When I have to go shopping every week to ten days, other people are an intrusion. Some people go to incredible lengths to avoid coming near; others have a distinctly less than careful approach. It feels like a violation at this point. Thankfully, since the Government began to take it seriously, everyone else has begun to, as well … mostly … so the two meter rule is in play in queues. Security holds you at the door until someone has left, so they control the numbers in the store. Most people are being fairly cheerful. Some are resigned that they will lose their small businesses. A mother of five children wonders how she’s going to keep them all fed with all the purchase restrictions in place. So many things are limited to two per shopper. You make friends when you queue with them for 45 minutes to get in for groceries. One thing we all agree on is … thank goodness, it isn’t January and it’s a dry Spring! Last year, this would have been just miserable.

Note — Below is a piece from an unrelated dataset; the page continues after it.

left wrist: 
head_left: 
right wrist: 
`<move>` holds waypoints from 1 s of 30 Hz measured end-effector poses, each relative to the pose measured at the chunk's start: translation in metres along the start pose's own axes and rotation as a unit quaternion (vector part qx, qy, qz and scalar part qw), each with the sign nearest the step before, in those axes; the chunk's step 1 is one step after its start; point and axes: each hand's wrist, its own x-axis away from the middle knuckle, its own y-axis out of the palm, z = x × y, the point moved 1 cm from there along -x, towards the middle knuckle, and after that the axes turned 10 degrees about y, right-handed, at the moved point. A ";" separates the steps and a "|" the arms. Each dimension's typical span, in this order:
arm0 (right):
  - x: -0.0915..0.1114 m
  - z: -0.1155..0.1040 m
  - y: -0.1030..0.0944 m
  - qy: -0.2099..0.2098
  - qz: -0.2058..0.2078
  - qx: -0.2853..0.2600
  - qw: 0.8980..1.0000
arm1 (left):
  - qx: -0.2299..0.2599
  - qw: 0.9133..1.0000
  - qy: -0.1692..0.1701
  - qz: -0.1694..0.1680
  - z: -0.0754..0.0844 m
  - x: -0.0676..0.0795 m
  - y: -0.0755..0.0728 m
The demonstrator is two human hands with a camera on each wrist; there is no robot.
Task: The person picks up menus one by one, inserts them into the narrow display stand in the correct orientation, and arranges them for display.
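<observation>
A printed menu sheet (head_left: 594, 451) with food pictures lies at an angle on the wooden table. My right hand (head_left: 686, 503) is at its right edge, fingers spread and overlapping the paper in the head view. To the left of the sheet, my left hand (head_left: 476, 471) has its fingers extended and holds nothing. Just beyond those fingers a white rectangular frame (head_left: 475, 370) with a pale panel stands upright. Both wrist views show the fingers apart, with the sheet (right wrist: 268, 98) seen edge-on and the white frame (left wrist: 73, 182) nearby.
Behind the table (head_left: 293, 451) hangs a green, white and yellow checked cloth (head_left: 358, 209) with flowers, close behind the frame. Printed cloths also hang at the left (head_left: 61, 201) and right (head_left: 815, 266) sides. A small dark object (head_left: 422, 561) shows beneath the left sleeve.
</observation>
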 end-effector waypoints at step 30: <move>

The Daffodils were later this year, blooming in March, rather than February, but they came up in a wondrous way.

And as March rolled on toward full lockdown, other signs of Spring were manifesting.

My camera often goes with me on my daily walk. This is a tad controversial in some circles. Apparently, EXERCISE IS EXERCISE!!!!!!!! According to the most irritatingly officious, if you’re taking a picture while taking that exercise you’re selfish and putting everyone around you in danger. Since there’s virtually nobody around where I live, for the most part, that argument holds no water. Besides, I don’t always take my camera. Sometimes, I only have my phone … but it has a great camera.

Meet Melody, in this photo taken with my phone. She’s one of the newest additions to our hamlet. We’re already becoming friends and between her and Bailey (named for his Baileys Irish Cream coloured mustache – I’ll get a picture one day) on our side of the hamlet, I may need to buy stock in a carrot farm!

Melody comes over to say hi.

In other news, the Canadians are back! They got here in full force (14 of them!!!) in February and spent a couple of weeks deciding who was going to parent here. We’re calling them Ralph and Alice after the originals that we met eight years ago, but we actually think they are one of the Goslings born over the last few years. The male is much smaller. Ralph has been spending an awful lot of time alone, so I’d be willing to bet Alice is with egg and we’ll see Goslings at the first week or so of May.

The Canadians are back!

And so I leave you with this lovely from my garden. I just happened to be outside at the perfect moment.

This Tulip doesn’t see direct sunlight until late in the day, when the light turns golden. So lovely.

I’ll bring more tales of life in lockdown … and life in general … as we move forward.  Stay safe, everyone. Stay home unless you have to leave and please stay safe.